Can you imagine meeting in Heaven that wasp, or yellowjacket, you killed last summer? It might well sting you in the backside in revenge; because they don't wear anything under those long robes they give you in Heaven, you know! And they are open in the back like those robes you get in hospitals. What if you backed off into a cactus? Are there cactuses in Heaven? Or is it cacti?
Somehow, the thought made me smile and then laugh out loud.
What is laughter? I asked myself, but did not reply.
I thought about it for a while. It is a build up of energy that starts somewhere deep within one's diagram, (just above the belly button), and rushes up your asparagus, and comes out as a loud noise out of your mouth.
From anywhere else and you're in trouble! Especially if you have an attack of wind.

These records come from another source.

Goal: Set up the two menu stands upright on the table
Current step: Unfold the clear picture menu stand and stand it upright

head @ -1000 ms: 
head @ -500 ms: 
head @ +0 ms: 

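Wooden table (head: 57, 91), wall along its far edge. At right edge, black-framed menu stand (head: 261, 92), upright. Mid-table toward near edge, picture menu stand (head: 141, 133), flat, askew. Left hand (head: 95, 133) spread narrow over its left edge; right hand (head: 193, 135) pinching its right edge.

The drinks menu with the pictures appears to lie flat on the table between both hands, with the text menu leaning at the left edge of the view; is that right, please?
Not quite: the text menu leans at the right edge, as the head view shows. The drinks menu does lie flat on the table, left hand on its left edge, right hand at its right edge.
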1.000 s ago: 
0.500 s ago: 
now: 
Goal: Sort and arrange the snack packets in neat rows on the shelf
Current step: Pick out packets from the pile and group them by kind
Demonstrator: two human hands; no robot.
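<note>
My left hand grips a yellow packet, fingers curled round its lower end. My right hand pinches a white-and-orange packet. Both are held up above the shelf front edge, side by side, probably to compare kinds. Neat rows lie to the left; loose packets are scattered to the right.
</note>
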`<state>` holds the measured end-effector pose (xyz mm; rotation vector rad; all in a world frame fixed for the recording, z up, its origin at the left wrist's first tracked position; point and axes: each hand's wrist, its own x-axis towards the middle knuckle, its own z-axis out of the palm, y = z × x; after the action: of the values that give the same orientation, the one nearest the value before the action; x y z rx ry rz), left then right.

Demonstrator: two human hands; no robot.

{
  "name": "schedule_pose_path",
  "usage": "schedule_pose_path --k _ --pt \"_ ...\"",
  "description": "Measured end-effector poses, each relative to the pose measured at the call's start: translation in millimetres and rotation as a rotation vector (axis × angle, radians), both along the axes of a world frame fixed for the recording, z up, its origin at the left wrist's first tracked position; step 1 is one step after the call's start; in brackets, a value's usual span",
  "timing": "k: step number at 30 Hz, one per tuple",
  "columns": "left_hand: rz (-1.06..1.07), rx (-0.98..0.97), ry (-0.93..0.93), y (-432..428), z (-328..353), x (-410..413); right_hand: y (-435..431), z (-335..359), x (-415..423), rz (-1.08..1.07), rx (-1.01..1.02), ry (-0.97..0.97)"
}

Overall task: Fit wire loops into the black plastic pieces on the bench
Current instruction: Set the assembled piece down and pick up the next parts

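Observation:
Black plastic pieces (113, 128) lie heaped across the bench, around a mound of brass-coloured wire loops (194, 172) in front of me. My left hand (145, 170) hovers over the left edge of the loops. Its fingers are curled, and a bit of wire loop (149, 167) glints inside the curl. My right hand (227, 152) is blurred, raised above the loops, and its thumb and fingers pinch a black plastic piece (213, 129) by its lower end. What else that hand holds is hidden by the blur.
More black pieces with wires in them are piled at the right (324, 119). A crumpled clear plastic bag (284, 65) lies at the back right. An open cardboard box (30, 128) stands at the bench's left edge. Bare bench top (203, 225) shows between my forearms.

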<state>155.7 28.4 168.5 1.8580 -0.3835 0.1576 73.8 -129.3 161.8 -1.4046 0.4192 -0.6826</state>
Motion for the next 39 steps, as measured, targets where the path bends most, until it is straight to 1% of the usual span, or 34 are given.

Anyway, this train of thoughts somehow took a turning back to death and family members now long gone.
I remembered my dear old mom. She always used to say to me, "take every thing with a pinch of salt!" Mind you, she made a terrible cup of tea.
She told me once that when I was born in hospital I was very ugly indeed. Apparently the nurse slapped me on the backside and hit my dad in the mouth.
I wondered about babies for a while ... I remember reading somewhere that about 13% of babies are conceived in an IKEA bed. This is surprising considering those shops are normally well lit.
Some people even name their babies after the place they were conceived ... like Brooklyn, or Carolina. I don't think BMW and Volkswagen are good names for babies though.
Anyway, as I grew up, like the ugly duckling, I became really good looking. I recall when I worked in London I was stopped in the street by a very beautiful woman who said, "Hello handsome. Can you direct me to the optician please?"
In my reverie, sitting there in the bath, I recalled my dear old uncle. He was very well educated and a professor at the local University where he taught graffiti and hooliganism.
He used to tell his students, "Sticks and stones may break my bones. But words will never hurt me!" Then one day a printing press fell on him.
He was quite a character my uncle. Once he put a cake and custard in his wife's nylon tights and then declared, "Never trifle with a woman's affection!" I don't think she had a sense of humour, my aunt!
She was quite a figure to look at and wonder. A real hour-glass figure, she had. She said she had been on a peanut and melon diet. The peanuts didn't do much good for her, but the melons ...
My other uncle was a glazier. You know, a person whose trade is fitting glass into windows and doors. Once, working at this multi-storey block of offices, he spent all day changing the glass in over 100 windows. Then he realised he had a crack in his spectacles.
By this time the water in the bath was getting a little cold and it was time I got out and practised my body-building poses in front of the full length mirror. It reminded me of the time when I went to see the doctor. He asked me, "Do you have trouble passing water?"
I replied, "I get a little dizzy when travelling over a bridge!"
He was a great Shakespearean actor, my doctor. Toured the USA and other countries for years. His favourite role was in A Midsummer Night's Dream. Have you seen his Bottom? Or perhaps caught a glimpse of his Malvolio on the Twelfth Night? That's quite a sight when you're feeling a little down.
Anyway, enough of me and my bathing memories.
At least they are better than those of yet another uncle of mine. His doctor told him to keep away from all dampness because of his rheumatism. So he sat in an empty bath and vacuum cleans himself!